当時のドイツ社会にたいするゾンバルトの認識は、150年にわたる経済優先の時代が、進歩を絶対視する下地をつくったというものだ。そのなかで、貨幣信仰といった風潮が生まれ、生活は快楽主義へとねじ曲げられていった。経済学者、社会学者として科学的分析をつづけてきたいっぽうで、芸術家気質をもっていたゾンバルトにとって、こうした社会変容はいたたまれないものであり、どこか不気味に感じられた。それは、<異教的なもの>として目に映ったのではないだろうか。

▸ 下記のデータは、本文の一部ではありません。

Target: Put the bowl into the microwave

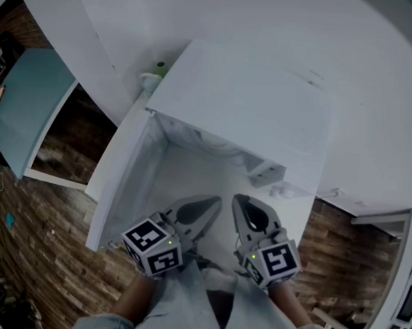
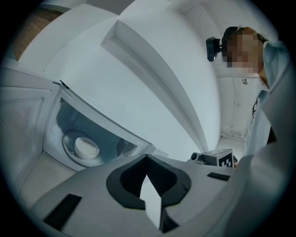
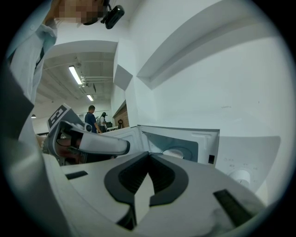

その解決策として晩年のゾンバルトが打ちだしたのは、国家主導による社会主義的な自給経済だった。ところが、この方法論はナチスの政策にいつでも回収されかねない危険な要素をはらんでいた。
ナチスとの関連については、これを否定する声もあるが、その是非よりもここで気になるのは、ゾンバルトの転向である。それはなによりも、1920年代から30年代という苦難の時代を生きざるをえなかったことに由来するだろう。厳密な社会科学者として一生をおえることのできたウェーバーに比べて、ゾンバルトのその後の20年間は、客観を重んじる研究者にとって過酷すぎた。

優勢思想から管理社会へ

歴史家でナチス研究にすぐれた業績をあげたデートレフ・ポイカートは、『ウェーバー 近代への診断』(1989)のなかで合理化の危うさにふれている。その内容を大まかに整理してみよう。
ドイツは第一次世界大戦後にヴァイマール体制に移行する。これによって、自由主義的で民主主義的な共和国建設をめざした。背景には、軍部が情報統制をおこなって、戦争についての悲観的な情報を人々に知らせなかったという反省がある。大きく体制が変わることで、芸術文化の方面では、合理主義や機能主義を重視したバウハウスが登場し、技術者的ユートピアが花開いた時期もあった。
ところが、ナチスの台頭がこれを中断させることになってしまった。さらには、世界恐慌による挫折のなかで、社会のお荷物ややっかいになるようなものは排除しようという気分が、技術者たちのあいだに生まれていった。それらが合理主義という名のもとに、優勢思想へと傾き、のちの管理社会につながったというのである。

貨幣への欲望、そこから派生する社会不安に、老年を迎えたゾンバルトは辟易するような荒廃を見た。その<異教的なもの>は、ドイツが第二次世界大戦でふたたび敗北したことによって消え去ってしまったのか。
いや、そうではない。さらに10年をへて、大西洋をはさんだアメリカで繁栄という花を咲かせることになる。それは物質的豊かさに満ち、外見には幸福な生活という衣装をまとってあらわれた。産業界ではフォーディズムやテイラー・システムといった合理的で科学的な方法論がもてはやされることになる。それらの影響もあって、科学技術へのロマンが人々のなかに広がっていった。あたらしい増殖がはじまったのだ。